YOUR OBJECTIVE:
Provide only the number of lines below that hold "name".
═══ INPUT MATERIAL ═══
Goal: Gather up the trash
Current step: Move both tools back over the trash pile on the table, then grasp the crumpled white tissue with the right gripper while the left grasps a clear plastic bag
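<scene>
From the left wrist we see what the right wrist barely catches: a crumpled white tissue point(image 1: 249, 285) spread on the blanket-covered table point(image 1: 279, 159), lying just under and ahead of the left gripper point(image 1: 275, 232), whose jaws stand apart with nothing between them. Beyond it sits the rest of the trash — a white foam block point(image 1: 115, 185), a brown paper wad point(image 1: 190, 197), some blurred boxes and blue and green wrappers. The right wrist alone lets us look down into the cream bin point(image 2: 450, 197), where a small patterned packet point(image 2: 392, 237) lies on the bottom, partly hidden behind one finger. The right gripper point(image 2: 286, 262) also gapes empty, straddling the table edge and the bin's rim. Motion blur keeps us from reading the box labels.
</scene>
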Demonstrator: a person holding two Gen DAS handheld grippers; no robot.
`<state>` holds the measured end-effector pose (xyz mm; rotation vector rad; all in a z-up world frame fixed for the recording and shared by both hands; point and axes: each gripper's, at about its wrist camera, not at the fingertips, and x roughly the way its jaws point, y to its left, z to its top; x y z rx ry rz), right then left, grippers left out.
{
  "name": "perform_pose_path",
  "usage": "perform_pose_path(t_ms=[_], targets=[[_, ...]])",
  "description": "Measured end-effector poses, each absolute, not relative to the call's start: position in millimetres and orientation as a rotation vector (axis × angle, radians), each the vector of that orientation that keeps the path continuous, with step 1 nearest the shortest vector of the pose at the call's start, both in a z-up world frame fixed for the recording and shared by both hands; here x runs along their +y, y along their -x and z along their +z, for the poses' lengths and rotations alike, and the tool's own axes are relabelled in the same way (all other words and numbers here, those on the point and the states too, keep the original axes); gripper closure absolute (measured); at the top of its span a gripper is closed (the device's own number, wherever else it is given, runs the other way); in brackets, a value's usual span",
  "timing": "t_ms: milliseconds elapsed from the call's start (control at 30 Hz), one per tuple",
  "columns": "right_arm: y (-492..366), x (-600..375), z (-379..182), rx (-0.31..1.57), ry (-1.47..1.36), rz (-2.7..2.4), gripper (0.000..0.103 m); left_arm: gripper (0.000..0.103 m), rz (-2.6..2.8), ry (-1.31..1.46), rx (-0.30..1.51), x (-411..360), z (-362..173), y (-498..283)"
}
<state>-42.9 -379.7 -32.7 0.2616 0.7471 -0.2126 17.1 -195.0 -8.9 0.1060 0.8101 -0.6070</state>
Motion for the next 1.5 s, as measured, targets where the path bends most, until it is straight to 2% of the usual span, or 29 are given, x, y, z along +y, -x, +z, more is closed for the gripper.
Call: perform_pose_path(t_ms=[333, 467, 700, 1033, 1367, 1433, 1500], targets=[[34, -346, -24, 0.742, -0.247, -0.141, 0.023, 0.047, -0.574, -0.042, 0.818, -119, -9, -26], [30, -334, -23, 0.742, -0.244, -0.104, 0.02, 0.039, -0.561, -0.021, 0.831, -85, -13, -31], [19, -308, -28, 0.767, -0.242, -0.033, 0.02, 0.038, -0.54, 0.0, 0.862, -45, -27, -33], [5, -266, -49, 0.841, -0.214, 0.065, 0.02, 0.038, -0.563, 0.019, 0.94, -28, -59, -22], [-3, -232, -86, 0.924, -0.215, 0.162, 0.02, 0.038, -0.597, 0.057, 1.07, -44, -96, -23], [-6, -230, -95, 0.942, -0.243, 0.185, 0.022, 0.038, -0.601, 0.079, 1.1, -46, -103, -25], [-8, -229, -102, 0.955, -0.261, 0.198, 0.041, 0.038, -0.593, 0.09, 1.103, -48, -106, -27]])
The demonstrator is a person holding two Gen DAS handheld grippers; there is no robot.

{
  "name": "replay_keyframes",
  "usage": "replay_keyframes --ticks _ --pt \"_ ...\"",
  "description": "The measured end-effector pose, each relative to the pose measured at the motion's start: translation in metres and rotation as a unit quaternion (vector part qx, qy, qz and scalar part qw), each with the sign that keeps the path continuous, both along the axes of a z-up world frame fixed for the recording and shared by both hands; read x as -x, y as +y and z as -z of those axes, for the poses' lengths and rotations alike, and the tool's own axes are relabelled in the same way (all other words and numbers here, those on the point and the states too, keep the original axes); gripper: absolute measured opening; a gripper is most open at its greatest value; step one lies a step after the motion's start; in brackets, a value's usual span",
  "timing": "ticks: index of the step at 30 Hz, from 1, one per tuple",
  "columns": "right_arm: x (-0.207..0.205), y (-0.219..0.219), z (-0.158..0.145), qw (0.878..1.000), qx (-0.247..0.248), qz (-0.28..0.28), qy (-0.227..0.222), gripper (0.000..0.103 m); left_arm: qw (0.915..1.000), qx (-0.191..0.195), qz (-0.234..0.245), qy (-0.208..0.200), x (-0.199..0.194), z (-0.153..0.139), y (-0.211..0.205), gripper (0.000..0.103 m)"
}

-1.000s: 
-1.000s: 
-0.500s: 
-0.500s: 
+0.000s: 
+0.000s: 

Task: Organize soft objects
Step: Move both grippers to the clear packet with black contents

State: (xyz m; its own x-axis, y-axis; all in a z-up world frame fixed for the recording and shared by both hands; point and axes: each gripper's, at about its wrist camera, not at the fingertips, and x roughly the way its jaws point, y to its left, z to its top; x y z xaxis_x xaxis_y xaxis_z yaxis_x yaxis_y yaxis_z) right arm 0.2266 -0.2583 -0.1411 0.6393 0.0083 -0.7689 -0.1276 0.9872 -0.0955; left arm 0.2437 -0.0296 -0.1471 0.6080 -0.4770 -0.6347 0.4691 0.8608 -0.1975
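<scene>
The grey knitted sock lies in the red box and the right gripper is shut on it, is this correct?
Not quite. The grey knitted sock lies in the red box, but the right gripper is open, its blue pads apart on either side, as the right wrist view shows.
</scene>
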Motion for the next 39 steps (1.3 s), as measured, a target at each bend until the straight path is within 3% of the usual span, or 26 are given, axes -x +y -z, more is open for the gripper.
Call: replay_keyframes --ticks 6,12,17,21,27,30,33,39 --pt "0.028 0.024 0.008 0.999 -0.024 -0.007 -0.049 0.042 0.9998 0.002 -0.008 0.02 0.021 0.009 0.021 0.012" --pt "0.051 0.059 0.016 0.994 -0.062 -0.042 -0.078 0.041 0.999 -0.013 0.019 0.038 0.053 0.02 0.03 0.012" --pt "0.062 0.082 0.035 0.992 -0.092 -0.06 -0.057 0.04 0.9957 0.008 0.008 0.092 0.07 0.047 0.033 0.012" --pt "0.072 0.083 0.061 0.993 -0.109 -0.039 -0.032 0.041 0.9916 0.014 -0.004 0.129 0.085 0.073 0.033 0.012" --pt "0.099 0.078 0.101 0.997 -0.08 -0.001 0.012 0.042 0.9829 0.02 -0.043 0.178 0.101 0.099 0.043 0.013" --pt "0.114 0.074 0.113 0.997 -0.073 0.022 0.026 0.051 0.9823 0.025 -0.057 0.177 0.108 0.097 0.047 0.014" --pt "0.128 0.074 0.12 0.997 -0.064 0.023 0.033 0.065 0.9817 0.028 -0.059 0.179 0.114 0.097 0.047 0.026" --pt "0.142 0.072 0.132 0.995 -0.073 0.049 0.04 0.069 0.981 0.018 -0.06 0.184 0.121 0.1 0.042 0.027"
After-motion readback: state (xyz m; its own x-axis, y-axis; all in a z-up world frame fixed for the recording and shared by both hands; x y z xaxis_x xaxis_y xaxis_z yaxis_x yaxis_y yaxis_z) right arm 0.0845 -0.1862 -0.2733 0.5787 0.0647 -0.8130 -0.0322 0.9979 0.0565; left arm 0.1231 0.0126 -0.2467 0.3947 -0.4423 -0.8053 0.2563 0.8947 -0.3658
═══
RESPONSE TO THIS TASK:
2